You are not going to disrupt the industry by providing a pdf for a cheap
price, you are going to be working twice as hard for half the pay. Right now
you may have 25 design templates ready to go, how many will you need next
month?

How many hours will that take?

Are those billable hours?

You are making the design choices easy. Concentrate on that.

Instead of looking through a huge binder of printed samples, the bride to be
can look at a website and get a design made simply, without the usual
headaches to the designer.

Hopefully the pdf you provide will be easy to preflight and prepress, because
a lot of your customers are going to end up taking it to a real printer after
they see the results they get at home. That can be an additional profit center
for you, if you are willing to charge what your time is worth for anything
other than what gets generated by the templates.

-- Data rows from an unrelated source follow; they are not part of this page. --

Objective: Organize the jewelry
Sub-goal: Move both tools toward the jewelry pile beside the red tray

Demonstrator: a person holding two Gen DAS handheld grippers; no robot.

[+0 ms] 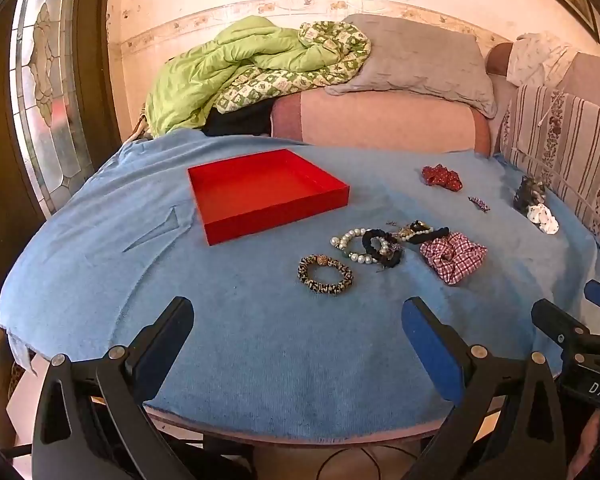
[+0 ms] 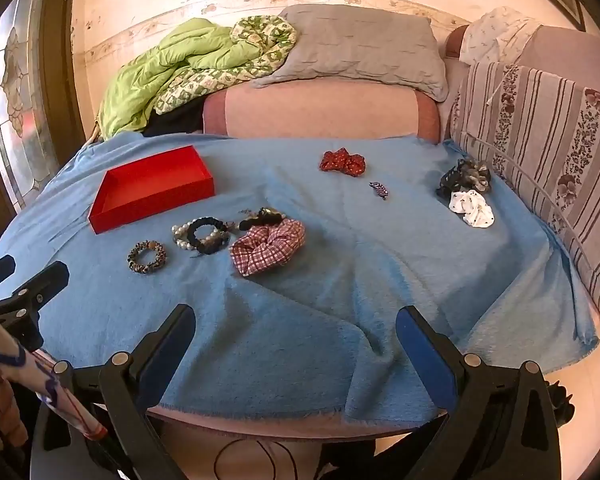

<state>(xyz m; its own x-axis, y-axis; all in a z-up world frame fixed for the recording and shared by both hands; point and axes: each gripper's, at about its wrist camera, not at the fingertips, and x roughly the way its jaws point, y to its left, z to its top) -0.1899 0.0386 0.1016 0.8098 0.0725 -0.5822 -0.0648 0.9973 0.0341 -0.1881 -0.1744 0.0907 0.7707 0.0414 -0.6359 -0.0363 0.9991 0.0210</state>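
Observation:
An empty red tray (image 1: 236, 222) (image 2: 112, 220) lies on the blue cloth. Near it lie a leopard bracelet (image 1: 325, 275) (image 2: 147, 256), a pearl bracelet (image 1: 350, 246) (image 2: 183, 238), a black scrunchie (image 1: 382, 248) (image 2: 208, 236) and a red checked scrunchie (image 1: 454, 256) (image 2: 268, 246). Farther off are a red dotted scrunchie (image 1: 442, 177) (image 2: 342, 162), a small purple clip (image 1: 479, 203) (image 2: 379, 189), a dark scrunchie (image 1: 529, 194) (image 2: 466, 178) and a white scrunchie (image 1: 544, 218) (image 2: 472, 206). My left gripper (image 1: 296, 320) and right gripper (image 2: 296, 324) are open and empty, over the cloth's near edge.
The blue cloth (image 1: 100, 260) (image 2: 380, 260) covers a round table. A pink sofa with a green quilt (image 1: 228, 68) and grey pillow (image 2: 360, 48) stands behind. A striped cushion (image 2: 540, 140) lies at the right. A glass door (image 1: 48, 100) is at the left.

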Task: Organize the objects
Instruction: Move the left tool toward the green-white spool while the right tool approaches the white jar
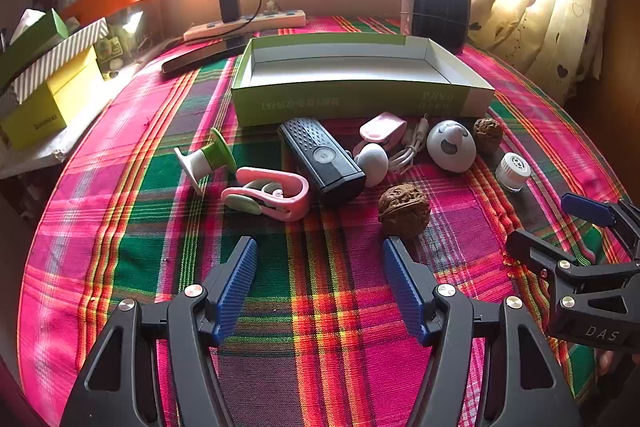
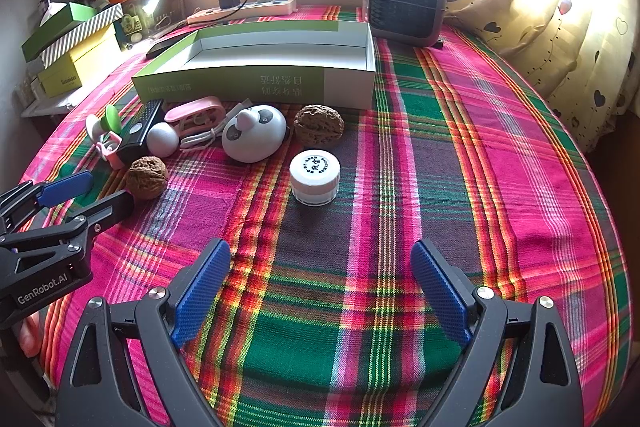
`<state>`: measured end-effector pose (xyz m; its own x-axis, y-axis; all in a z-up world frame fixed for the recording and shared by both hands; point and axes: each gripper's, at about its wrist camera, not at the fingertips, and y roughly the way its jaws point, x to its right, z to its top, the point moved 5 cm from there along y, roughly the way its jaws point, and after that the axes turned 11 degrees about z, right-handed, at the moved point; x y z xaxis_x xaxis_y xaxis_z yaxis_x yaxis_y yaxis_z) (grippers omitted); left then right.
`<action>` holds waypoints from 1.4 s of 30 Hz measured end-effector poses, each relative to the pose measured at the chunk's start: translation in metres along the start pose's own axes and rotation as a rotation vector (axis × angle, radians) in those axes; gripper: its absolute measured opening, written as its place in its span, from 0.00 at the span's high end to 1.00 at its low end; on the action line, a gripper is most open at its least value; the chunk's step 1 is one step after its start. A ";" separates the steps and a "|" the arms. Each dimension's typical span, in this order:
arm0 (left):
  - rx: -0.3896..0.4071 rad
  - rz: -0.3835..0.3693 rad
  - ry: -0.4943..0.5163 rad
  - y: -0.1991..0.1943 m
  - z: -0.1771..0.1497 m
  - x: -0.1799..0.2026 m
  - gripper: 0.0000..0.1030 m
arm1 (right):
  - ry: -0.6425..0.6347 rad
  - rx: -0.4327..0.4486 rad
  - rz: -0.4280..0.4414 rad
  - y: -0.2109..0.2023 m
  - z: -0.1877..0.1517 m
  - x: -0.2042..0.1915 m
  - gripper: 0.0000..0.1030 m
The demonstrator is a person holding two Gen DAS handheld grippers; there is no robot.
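We saw a plaid cloth covering the table, and on it, largest of the loose things, an open green-and-white box with nothing inside it; we place everything else by that box. Behind its right end stood a small fan, and behind its left half lay a power strip with a black charger plugged in. Just before the box's front wall lay a black device. To the left of that were a pink clip and a green-and-white spool. Before the wall's right half were a panda-faced case, a pink pouch with a white cable touching it, and a white egg. One walnut sat close to the front wall, another farther out, and a small white-lidded jar stood upright farther out too. Well in front of the box, our left gripper and right gripper hovered over bare cloth, both spread wide and holding nothing.
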<state>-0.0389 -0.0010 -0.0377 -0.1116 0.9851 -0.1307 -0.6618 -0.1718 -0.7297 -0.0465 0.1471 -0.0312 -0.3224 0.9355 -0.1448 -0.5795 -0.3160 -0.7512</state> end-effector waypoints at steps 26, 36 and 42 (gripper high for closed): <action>-0.035 -0.091 0.014 0.006 0.010 -0.024 0.38 | 0.007 -0.014 0.003 0.002 0.007 0.008 0.13; -0.014 -0.035 -0.070 0.019 0.034 -0.072 0.39 | -0.020 -0.036 -0.010 0.011 0.023 0.013 0.24; -0.041 -0.027 -0.059 0.035 0.044 -0.076 0.39 | -0.025 -0.043 -0.006 0.018 0.030 0.013 0.27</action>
<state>-0.0868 -0.0812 -0.0238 -0.1387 0.9877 -0.0719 -0.6345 -0.1444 -0.7593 -0.0836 0.1486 -0.0275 -0.3379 0.9329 -0.1249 -0.5489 -0.3031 -0.7790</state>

There are not huge profit margins in most printing, even though letterpress
commands high prices, the process is very labor intensive, and that wonderful
Crane Lettra paper is expensive.

Don't forget that part of the final price of an invitation set is how much of
a bridezilla the designer and printer had to deal with.

Finally, take a look at etsy, lot of wedding invitations there for cheap
prices.

Not to be self promoting, but I am in the printing industry, digital, offset,
and letterpress.

Good luck, I think you have the germ of a good idea, but you will have some
refining ahead of you.

------
maxklein
The biggest question is this: Have you actually done a calculation to see if
your market is big enough? Will you reach enough wedding people, particular
considering that people only wed once or twice in their lifetime?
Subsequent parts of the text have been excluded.